Exercise brief | When the line containing "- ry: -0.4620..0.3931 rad" appears in the entries below, begin printing there and stop after the line containing "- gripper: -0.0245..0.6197"; print each of those lines exactly and no other line.

──────── Data shown

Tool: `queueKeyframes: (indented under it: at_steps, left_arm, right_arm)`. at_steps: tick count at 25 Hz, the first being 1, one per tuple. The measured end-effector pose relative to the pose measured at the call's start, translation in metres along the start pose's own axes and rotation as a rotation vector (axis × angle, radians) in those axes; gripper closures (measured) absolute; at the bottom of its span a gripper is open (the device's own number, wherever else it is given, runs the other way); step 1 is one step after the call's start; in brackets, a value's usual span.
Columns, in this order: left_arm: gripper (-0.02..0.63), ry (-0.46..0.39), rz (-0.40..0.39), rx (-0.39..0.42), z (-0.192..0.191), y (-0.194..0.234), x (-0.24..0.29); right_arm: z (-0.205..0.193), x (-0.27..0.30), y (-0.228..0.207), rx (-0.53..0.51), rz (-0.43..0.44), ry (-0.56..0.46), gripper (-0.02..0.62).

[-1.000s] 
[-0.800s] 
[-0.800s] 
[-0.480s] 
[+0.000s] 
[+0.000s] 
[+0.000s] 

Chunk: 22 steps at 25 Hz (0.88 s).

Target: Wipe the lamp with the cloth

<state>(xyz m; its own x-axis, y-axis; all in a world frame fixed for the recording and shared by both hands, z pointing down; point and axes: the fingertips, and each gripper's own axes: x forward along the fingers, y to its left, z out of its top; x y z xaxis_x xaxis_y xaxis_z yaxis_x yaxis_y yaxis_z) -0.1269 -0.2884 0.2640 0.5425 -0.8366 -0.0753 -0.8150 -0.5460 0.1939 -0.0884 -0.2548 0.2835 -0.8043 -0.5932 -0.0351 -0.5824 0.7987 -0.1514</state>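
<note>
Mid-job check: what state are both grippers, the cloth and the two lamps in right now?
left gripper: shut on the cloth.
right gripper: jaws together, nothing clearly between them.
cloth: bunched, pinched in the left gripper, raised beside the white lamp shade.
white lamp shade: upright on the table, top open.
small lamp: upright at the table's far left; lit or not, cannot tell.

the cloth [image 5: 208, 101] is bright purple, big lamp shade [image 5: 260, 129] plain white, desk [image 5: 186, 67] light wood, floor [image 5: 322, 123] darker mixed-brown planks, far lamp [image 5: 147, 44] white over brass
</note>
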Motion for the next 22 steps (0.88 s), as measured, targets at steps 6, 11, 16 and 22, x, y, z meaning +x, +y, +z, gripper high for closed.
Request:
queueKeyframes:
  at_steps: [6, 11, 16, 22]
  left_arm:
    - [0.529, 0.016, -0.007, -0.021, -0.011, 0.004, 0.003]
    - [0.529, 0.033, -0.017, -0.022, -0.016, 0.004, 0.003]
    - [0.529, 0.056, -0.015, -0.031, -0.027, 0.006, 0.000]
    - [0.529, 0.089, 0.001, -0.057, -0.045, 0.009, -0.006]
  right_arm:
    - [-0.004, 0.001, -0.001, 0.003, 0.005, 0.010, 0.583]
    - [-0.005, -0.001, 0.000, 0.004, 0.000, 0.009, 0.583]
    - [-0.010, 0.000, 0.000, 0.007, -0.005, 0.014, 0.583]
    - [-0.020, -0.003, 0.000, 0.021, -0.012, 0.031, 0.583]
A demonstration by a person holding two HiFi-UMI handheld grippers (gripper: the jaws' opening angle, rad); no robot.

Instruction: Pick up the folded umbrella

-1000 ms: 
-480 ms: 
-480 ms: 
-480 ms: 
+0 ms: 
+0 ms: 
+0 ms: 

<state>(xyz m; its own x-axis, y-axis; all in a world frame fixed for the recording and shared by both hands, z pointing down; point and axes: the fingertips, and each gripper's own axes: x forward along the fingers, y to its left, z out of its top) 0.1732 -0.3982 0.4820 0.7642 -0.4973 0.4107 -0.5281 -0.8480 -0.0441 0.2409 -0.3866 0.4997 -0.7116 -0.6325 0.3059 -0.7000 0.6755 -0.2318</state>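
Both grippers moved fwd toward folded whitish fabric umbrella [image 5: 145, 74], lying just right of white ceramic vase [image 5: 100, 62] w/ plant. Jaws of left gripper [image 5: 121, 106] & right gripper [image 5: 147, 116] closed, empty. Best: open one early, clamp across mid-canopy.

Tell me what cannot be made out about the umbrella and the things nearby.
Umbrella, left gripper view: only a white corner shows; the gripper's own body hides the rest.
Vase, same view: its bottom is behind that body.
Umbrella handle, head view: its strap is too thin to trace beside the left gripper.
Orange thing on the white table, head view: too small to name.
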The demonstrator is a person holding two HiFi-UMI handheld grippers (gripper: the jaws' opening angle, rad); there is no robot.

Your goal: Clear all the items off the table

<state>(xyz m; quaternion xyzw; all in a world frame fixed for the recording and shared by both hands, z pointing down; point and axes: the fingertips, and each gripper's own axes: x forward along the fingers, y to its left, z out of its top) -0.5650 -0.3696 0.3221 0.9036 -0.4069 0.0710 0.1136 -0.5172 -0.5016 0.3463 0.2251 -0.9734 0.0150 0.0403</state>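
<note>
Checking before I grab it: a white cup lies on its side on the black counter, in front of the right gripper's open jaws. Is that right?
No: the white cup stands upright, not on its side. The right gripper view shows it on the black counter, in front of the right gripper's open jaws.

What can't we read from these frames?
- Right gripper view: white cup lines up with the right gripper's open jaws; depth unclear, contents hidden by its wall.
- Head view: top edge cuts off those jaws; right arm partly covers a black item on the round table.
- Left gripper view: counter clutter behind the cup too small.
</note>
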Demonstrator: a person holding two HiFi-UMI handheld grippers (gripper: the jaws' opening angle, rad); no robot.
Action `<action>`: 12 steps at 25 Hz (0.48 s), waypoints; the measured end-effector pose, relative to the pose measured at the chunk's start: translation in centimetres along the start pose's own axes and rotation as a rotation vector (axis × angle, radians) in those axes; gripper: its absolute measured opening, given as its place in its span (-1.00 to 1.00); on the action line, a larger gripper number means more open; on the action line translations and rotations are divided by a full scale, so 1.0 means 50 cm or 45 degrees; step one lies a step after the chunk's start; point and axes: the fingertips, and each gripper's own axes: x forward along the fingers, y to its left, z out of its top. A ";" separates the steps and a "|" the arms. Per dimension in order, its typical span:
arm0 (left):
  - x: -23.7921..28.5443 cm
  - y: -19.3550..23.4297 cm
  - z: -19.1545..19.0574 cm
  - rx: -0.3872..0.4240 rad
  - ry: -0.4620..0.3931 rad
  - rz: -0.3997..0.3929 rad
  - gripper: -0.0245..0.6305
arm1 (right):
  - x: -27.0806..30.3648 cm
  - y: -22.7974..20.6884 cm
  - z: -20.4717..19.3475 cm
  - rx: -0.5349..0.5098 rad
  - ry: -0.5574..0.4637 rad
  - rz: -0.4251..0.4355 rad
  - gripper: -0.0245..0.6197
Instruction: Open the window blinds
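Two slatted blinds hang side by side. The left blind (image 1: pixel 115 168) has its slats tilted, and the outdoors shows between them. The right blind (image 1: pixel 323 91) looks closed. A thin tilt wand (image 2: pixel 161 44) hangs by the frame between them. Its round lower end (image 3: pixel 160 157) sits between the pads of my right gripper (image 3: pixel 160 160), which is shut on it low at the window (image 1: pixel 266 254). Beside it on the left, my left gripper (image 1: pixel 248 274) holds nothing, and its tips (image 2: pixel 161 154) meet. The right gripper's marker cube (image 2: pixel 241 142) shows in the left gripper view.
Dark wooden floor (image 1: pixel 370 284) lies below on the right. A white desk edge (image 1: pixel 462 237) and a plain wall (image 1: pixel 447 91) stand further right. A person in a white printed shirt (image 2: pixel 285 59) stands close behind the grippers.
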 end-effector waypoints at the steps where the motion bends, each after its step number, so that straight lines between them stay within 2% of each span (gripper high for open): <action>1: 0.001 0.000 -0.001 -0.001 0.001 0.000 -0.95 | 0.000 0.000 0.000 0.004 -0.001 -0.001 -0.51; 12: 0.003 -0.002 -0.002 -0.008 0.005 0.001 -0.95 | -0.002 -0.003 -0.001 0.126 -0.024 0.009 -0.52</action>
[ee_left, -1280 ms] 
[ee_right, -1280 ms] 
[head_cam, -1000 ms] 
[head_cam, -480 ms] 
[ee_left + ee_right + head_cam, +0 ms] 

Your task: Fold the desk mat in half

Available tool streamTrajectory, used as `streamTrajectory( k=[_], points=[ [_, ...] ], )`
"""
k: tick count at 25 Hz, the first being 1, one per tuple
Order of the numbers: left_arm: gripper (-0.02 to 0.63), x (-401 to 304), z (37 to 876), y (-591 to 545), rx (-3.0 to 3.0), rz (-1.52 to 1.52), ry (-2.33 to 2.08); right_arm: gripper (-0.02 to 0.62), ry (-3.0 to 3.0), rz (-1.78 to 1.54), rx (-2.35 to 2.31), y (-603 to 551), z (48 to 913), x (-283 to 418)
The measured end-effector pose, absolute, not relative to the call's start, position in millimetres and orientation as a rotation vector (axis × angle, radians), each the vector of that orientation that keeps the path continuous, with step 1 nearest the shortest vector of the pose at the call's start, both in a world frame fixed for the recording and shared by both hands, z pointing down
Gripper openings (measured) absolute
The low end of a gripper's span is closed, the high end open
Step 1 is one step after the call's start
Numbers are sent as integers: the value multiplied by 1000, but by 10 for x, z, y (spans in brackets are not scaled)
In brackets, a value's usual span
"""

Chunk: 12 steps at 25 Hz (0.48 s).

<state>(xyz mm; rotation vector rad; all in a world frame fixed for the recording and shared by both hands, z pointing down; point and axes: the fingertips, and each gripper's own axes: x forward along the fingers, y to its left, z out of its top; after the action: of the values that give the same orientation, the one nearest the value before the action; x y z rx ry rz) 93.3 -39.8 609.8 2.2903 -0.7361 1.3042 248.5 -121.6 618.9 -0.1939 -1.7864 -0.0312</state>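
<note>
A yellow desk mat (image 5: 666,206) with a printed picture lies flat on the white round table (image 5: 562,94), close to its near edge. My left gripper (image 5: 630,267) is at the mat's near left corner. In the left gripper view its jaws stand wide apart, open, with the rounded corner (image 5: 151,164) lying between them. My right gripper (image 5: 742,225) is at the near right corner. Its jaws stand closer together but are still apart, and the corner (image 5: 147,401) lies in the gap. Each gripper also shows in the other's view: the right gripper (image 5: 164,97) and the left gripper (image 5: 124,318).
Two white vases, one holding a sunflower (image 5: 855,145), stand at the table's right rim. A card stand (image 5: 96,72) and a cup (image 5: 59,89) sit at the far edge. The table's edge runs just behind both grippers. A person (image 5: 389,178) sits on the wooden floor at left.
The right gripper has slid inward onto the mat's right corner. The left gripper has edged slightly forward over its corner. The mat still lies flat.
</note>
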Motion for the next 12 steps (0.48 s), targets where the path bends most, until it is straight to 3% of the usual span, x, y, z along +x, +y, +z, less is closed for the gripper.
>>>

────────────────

Response area |
  - ry: -0.4620..0.3931 rad
  - rz: -0.3997..0.3929 rad
  - gripper: -0.0245..0.6305
arm1 (right):
  - x: -27.0806..30.3648 cm
  - y: -22.7974..20.6884 cm
  - z: -20.4717..19.3475 cm
  - rx: -0.5349..0.5098 rad
  - ry: -0.5574..0.4637 rad
  - rz: -0.4251..0.4355 rad
  - gripper: -0.0245..0.6197

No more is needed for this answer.